◆ **Assignment**: All pictures are to be dropped, and everything else in the data duplicated exactly.

◆ **Material provided**:
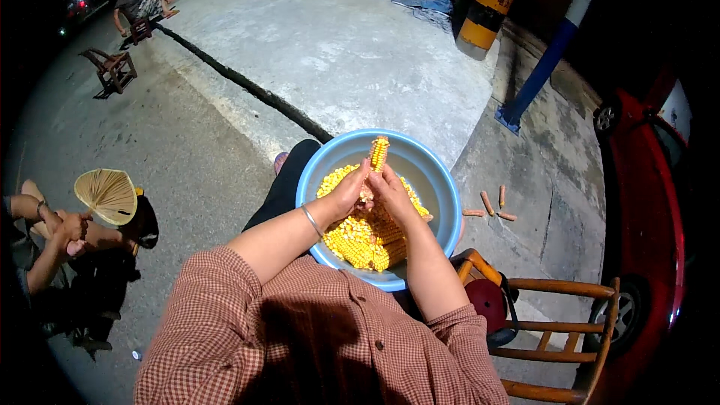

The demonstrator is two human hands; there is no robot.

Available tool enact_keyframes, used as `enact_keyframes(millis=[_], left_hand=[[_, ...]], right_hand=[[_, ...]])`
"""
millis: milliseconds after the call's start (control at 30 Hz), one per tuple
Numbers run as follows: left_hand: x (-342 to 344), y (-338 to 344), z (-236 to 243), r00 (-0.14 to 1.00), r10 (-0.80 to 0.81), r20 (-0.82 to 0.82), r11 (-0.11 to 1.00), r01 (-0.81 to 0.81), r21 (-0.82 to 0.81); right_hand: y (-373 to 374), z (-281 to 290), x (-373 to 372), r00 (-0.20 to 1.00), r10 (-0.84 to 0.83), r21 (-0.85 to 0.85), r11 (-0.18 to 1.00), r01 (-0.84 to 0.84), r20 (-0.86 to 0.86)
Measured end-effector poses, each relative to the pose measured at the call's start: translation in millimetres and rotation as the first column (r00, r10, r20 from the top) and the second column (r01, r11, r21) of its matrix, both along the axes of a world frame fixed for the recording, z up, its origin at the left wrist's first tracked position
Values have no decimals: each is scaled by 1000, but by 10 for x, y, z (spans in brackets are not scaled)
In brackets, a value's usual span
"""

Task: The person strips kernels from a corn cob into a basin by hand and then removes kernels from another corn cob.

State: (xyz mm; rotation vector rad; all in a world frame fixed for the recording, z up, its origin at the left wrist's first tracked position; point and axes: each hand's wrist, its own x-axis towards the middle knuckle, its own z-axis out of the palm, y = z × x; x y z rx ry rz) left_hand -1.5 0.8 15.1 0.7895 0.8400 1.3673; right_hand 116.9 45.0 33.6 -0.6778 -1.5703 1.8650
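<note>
Over a blue plastic basin [442, 178] on my lap, both my hands are closed around one ear of corn [379, 154]. Its yellow upper end points up and away, while its lower end looks partly stripped of kernels. My left hand [349, 191] wraps it from the left, a metal bangle on that wrist. From the right, my right hand [388, 189] presses against the same ear. Loose yellow corn kernels [358, 244] and several whole ears lie in the basin beneath my hands and forearms.
Several bare cobs [488, 203] lie on the concrete right of the basin. A wooden chair [562, 285] stands close at my right, near a red car [652, 202]. At left, a seated person holds a hand fan [106, 196]. A blue-and-white pole [544, 67] rises farther off.
</note>
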Motion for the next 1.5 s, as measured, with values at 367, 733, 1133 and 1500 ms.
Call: enact_keyframes(millis=[367,733,1133,1500], left_hand=[[-58,1,2,988,-65,140,997,71,-40],[18,-37,90,999,-45,10,998,45,-33],[-81,4,-13,977,-99,190,993,110,-52],[-41,-13,-10,997,-79,19,997,79,-12]], right_hand=[[27,6,16,992,121,68,990,-123,31],[69,-84,-7,998,-34,213,977,23,47],[98,-80,16,997,73,32,997,-73,-5],[84,-87,6,997,-23,185,983,8,76]])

◆ **Your solution**:
The demonstrator is two human hands; there is no robot.

Available tool enact_keyframes, used as `enact_keyframes(millis=[_], left_hand=[[_, ...]], right_hand=[[_, ...]])`
"""
millis: milliseconds after the call's start (control at 30 Hz), one per tuple
Numbers run as follows: left_hand: x (-342 to 344), y (-338 to 344), z (-236 to 243), r00 (-0.14 to 1.00), r10 (-0.80 to 0.81), r20 (-0.82 to 0.82), r11 (-0.11 to 1.00), r01 (-0.81 to 0.81), r21 (-0.82 to 0.81); right_hand: y (-373 to 374), z (-281 to 290), x (-373 to 372), r00 (-0.20 to 1.00), r10 (-0.84 to 0.83), r21 (-0.85 to 0.85), r11 (-0.18 to 1.00), r01 (-0.84 to 0.84), r20 (-0.86 to 0.86)
Measured end-effector poses, each relative to the pose measured at the call's start: translation in millimetres and rotation as the first column (r00, r10, r20 from the top) and the second column (r01, r11, r21) of its matrix, both along the axes of a world frame fixed for the recording, z up, its origin at the left wrist's first tracked position
Values have no decimals: each is scaled by 1000, but by 10 for x, y, z (spans in brackets are not scaled)
In brackets, a value's usual span
"""

Task: The person strips kernels from a corn cob into a basin by hand and then removes kernels from another corn cob.

State: (xyz mm; rotation vector rad; all in a world frame fixed for the recording, z up, its origin at the left wrist's first tracked position; point and axes: each hand's wrist, its own x-axis towards the middle knuckle, its own z-axis out of the palm, y = z × x; x y z rx ry rz) left_hand -1.5 0.8 15.1 0.7895 0.8400 1.3673; right_hand 116.9 45.0 33.6 -0.6778 -1.5703 1.8650
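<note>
Over a blue plastic basin [442, 178] on my lap, both my hands are closed around one ear of corn [379, 154]. Its yellow upper end points up and away, while its lower end looks partly stripped of kernels. My left hand [349, 191] wraps it from the left, a metal bangle on that wrist. From the right, my right hand [388, 189] presses against the same ear. Loose yellow corn kernels [358, 244] and several whole ears lie in the basin beneath my hands and forearms.
Several bare cobs [488, 203] lie on the concrete right of the basin. A wooden chair [562, 285] stands close at my right, near a red car [652, 202]. At left, a seated person holds a hand fan [106, 196]. A blue-and-white pole [544, 67] rises farther off.
</note>
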Motion for the next 1.5 s, as measured, with values at 367, 733, 1133 and 1500 ms.
Call: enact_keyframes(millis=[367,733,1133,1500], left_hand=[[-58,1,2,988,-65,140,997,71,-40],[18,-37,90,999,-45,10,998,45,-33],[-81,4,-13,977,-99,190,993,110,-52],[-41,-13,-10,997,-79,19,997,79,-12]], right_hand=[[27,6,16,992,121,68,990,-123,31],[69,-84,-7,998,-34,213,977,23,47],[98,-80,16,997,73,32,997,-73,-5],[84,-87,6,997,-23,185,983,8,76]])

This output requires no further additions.